Feedback for your Job Interview from a candidate - mtkocak
https://medium.com/@mtkocak/feedback-for-your-job-interview-from-a-candidate-6e7a0d89d93a#.4kjguvywm
======
koolba
> Hence you did not send me any feedback, and not hear from you, I decided to
> send you a feedback.

Most companies do not provide feedback for a rejected applicant because it's a
legal minefield. At best it's neutral. At worst, it's fodder for a
discrimination lawsuit.

> However the second round of interview, which I wasn’t expecting a technical
> one, was opposite. Interviewer was extremely disrespectful. In the first
> second I understood that he was prejudiced and going to ask amateur
> questions from his manners. A guy, without smiling and showing that he is
> not happy to meet a “different” eprson to interview, is not an uncommon type
> of interviewers I encounter.

Why would a technical second round be unfair?

> Asking questions on paper with a bic pen is extremely unprofessional, also
> improvisating questions on fly without preparing them is too.

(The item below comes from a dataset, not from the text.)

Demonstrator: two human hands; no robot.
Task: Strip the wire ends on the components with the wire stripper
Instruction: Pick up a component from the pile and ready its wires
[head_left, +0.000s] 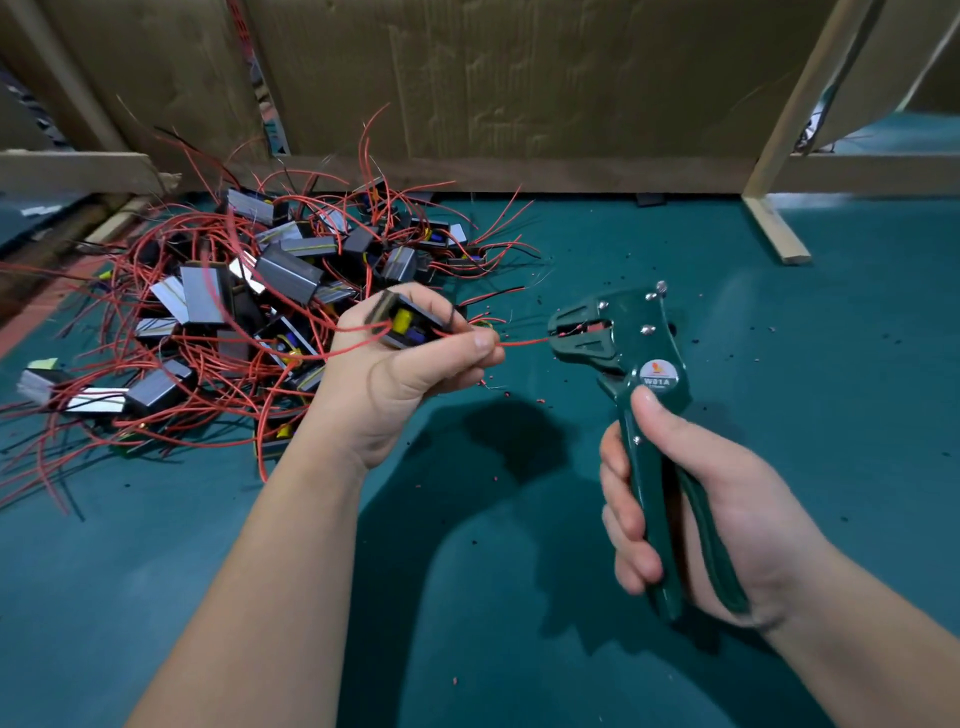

Every interview I've done has been with a pen in my hand. I usually have a
prepared list of printed questions and make notes over the course of the
interview, sometimes to add notes about questions I'd like to follow up on at
the tail end of the interview.

> Other than that, asking syntax order of a left or right join, instead of the
> purpose of that to a candidate that says she worked one year as front-end
> engineer is forcing her to fail.

If the interview shows that the candidate can't express the proper syntax of
what I assume to be is a SQL JOIN then I think the interview was a success on
the part of the company.

> Aslo is extremely rude to comment, “oh you wrote a book about it explaining
> but you don’t remember the syntax?” with a mocking face.

That does seem pretty rude.

> Actually I am not interested with your company or your offer anymore, hence
> a accepted a different offer from abroad, I hope my feedback is going to be
> useful for your company, not to frustrate future candidates with your
> unprofessional behaviour.

This whole post, especially the last sentence, just sounds like sour grapes.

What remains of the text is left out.